Really, what does the type of a thing have to do with a runtime decision about which function should be called at a particular time? Stu also blew the socks off of data encapsulation, showing how everything in Clojure uses the same collections api for data, so the need to “hide” data becomes almost absurd.
I felt as though my world was beginning to crumble, but for some reason it made me really excited.
There is no doubt in my mind that Clojure is going to be big, but as Stuart said, nobody is really in a hurry. The Clojure team is focusing on doing it right, learning from the feedback they are getting. They aren't trying to take over the world by next week.
I got to meet several of the local Rubyists after the presentation and observed an epic text editor battle on the steps outside the meetup building. Nathaniel Talbott dug his heels in on TextMate and was being assaulted on all sides by passionate VIMers.
The basic debate came down to uniformity and an editor that matched your expectations no mattter where you sat down to use it (TextMate) vs. an editor that you can completely trick out to your personal tastes, but renders anyone else sitting down at your computer helpless.

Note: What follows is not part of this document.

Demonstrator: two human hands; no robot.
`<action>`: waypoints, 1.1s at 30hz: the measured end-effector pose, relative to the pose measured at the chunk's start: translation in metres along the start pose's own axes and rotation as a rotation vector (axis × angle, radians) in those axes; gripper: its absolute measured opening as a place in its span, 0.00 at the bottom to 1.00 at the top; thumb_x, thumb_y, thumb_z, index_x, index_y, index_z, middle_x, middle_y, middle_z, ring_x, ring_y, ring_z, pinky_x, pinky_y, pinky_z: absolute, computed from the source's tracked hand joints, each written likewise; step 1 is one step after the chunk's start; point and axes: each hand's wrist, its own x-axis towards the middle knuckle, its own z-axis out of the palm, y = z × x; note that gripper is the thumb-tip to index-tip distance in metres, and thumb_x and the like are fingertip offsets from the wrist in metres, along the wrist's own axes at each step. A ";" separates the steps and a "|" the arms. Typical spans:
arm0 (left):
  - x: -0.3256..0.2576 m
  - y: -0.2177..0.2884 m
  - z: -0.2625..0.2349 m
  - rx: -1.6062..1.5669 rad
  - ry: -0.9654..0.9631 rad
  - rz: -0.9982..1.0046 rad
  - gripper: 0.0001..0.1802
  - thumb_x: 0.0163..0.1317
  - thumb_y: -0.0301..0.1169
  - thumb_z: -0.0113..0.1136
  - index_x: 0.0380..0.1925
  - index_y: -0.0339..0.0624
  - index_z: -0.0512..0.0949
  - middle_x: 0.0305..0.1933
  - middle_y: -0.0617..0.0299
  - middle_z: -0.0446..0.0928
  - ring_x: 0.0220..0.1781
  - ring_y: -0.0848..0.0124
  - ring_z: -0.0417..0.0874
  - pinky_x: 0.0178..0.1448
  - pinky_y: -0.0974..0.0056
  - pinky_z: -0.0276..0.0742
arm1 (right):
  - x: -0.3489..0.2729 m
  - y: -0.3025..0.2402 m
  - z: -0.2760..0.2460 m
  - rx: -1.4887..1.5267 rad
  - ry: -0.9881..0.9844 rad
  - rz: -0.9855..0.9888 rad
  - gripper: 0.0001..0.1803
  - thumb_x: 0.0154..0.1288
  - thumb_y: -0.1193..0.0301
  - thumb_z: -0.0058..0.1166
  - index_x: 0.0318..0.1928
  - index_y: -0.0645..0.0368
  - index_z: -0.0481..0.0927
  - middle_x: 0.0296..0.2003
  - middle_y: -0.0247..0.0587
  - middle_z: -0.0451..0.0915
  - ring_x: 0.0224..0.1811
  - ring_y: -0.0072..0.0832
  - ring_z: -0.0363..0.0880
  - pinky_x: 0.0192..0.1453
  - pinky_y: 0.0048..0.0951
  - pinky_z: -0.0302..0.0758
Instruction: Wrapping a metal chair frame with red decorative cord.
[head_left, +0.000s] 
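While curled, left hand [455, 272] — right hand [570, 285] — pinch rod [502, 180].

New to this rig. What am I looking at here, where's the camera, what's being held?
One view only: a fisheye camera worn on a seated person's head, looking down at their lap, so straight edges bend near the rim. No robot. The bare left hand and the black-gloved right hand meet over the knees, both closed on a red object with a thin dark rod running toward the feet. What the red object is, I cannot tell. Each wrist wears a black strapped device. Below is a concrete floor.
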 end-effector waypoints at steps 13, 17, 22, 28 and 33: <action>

I stayed pretty quiet, but for me, the top priority in an editor is it’s ability to refactor. Extracting a method or variable and inlining are abstractions to me. I don’t want to have to think about how to do them, I want an editor to do them for me.
So as for me and my house, we’ll stick with the JetBrains tools for now.
It was a very full day, and I felt privileged to have interacted with so many wonderful people.